Nebraska's official auditor has called for reform of that state's Department of Health and Human Services, saying it bungled its programs for aged, blind and disabled healthcare, wasting millions of dollars in the process, the Lincoln Journal-Star reported.
Nebraska has about 6,000 residents in its aged, blind and disabled program who receive cash assistance for either themselves or for medical care. The payments for both are made by the state HHS.
Approximately 36 percent of the time the state's HHS department was making unreasonably high payments or payments in violation of state regulations, according to a sample of cases examined by State Auditor Mike Foley. The report also revealed that in some instances, those not considered medically disabled received payments from the HHS; the state didn't conduct due diligence to determine whether program enrollees were inappropriately hiding assets; those living in state-run nursing homes who had no living expenses received payments; and enrollees who had died were still being paid.

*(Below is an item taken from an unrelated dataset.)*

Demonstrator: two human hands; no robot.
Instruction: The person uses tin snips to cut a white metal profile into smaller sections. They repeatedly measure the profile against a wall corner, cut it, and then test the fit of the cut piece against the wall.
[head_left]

Altogether, the state made about $484,000 in overpayments to medical providers in 2012. The state HHS also underreported program payments to the Social Security Administration by more than $963,000, which could affect how much funding Nebraska receives from the Medicaid program.
And an individual whom the HHS was paying to be financial guardian to more than 600 Nebraskans was allegedly embezzling money from their bank accounts, the Nebraska Watchdog reported.
"Once again the citizens of Nebraska have seen their hard-earned tax dollars squandered by the state's largest agency of government," Foley said at a recent news conference, according to the Journal-Star. "Clearly, the people who pay the bills, the taxpayers, have been disserved again."
Healthcare fraud investigations at the federal level are expected to be scaled back due to budget cuts at the U.S. Department of Health and Human Services' Office of the Inspector General, FierceHealthcare previously reported.